# Conflicting Foxtail advice!!!!



## willow (Oct 20, 2010)

I have 20 acres of hay pasture that is infested with foxtail for the second year in a row after 15 relatively foxtail-free years. On advice from feed store I used Round-up then week later started to harrow. Question: does the Round-up kill the seeds? Should I re-seed now or wait until Spring? Getting conflicting advice!! I am in southern Ohio.


----------



## darren (Nov 18, 2009)

im in SE Ohio and this year is very bad for foxtail. I mowed my fields 5 times and still have a healthy stand of foxtail. I've noticed that if u just leave it alone and fertalize well , it may not come back untill 3rd cut.


----------



## swmnhay (Jun 13, 2008)

willow said:


> I have 20 acres of hay pasture that is infested with foxtail for the second year in a row after 15 relatively foxtail-free years. On advice from feed store I used Round-up then week later started to harrow. Question: does the Round-up kill the seeds? Should I re-seed now or wait until Spring? Getting conflicting advice!! I am in southern Ohio.


Roundup only kills the plants not the seeds.No residual.

Foxtail can be differant weed in different parts of the country.Here it is an annual.Green,Yellow and Giant Foxtail.

Also have heard Downy Brome called foxtail by some.It's a winter annual and not much of a problem HERE.

Could you put it RR beans for a yr to clean it up with a couple more shots of Roundup?


----------



## mlappin (Jun 25, 2009)

swmnhay has a pretty good suggestion with the RR beans. If the conditions warrant it this fall/winter/early spring go out and tear it up again when it starts getting green.

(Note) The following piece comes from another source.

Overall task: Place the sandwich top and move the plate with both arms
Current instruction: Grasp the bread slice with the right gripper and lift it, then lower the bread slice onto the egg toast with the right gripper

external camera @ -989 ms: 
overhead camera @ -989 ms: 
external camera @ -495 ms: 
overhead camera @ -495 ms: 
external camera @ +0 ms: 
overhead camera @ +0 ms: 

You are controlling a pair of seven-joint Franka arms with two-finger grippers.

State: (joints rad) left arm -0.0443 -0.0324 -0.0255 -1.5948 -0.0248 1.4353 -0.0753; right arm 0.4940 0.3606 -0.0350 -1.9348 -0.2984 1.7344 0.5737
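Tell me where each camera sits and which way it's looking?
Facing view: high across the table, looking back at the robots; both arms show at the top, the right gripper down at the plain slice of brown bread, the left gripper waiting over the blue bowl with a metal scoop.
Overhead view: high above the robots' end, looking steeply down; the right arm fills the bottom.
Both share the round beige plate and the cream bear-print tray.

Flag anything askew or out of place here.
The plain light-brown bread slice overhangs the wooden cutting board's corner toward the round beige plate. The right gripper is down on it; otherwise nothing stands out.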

The last hayfield I just planted sat idle for a year, was nothing but giant ragweeds. Worked it down several times thru the summer whenever the weeds got 6-9" tall. Clean stand of alfalfa atm.


----------



## rjmoses (Apr 4, 2010)

I spray my orchardgrass fields with Prefix (S-metolachlor + fomesafen) after it goes dormant in the fall to control foxtail.

Ralph


----------



## DKFarms (Aug 11, 2008)

My best control for foxtail has been a wick bar before the seed heads dry up. Same for ryegrass. I have managed to clean up a 7 acre patch of sparse Bermuda a little at a time over 3 years. The denser the Bermuda gets, the less prevalent the foxtail seems to be.


----------